Task brief: Every entry, exactly as given, must be retyped.

::: Data extracts :::

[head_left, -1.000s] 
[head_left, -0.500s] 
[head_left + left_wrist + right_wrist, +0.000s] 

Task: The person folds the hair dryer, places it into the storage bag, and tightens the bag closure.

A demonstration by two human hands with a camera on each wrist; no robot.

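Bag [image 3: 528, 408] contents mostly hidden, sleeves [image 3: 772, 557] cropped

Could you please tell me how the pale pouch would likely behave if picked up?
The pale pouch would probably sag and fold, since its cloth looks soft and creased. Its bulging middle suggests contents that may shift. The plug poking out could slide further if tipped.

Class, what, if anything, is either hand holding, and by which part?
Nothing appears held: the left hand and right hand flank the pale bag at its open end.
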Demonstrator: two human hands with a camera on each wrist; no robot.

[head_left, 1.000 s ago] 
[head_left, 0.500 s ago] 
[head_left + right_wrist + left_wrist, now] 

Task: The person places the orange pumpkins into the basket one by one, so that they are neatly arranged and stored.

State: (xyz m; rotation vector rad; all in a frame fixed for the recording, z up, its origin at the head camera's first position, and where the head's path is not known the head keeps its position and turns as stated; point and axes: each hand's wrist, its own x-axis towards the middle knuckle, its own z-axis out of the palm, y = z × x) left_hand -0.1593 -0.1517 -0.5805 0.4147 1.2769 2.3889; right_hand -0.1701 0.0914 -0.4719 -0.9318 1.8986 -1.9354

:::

Answer below:
[head_left, -1.000s] 
[head_left, -0.500s] 
[head_left + left_wrist + right_wrist, +0.000s] 

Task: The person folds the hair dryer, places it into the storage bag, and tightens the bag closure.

A demonstration by two human hands with a camera on each wrist; no robot.

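Bag [image 3: 528, 408] contents mostly hidden, sleeves [image 3: 772, 557] cropped

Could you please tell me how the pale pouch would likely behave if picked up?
The pale pouch would probably sag and fold, since its cloth looks soft and creased. Its bulging middle suggests contents that may shift. The plug poking out could slide further if tipped.

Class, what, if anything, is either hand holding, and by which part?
Nothing appears held: the left hand and right hand flank the pale bag at its open end.
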Demonstrator: two human hands with a camera on each wrist; no robot.

[head_left, 1.000 s ago] 
[head_left, 0.500 s ago] 
[head_left + right_wrist + left_wrist, now] 

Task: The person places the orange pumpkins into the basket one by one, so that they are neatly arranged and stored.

State: (xyz m; rotation vector rad; all in a frame fixed for the recording, z up, its origin at the head camera's first position, and where the head's path is not known the head keeps its position and turns as stated; point and axes: each hand's wrist, its own x-axis towards the middle knuckle, its own z-axis out of the palm, y = z × x) left_hand -0.1593 -0.1517 -0.5805 0.4147 1.2769 2.3889; right_hand -0.1701 0.0914 -0.4719 -0.9318 1.8986 -1.9354

What the exercise required is now complete.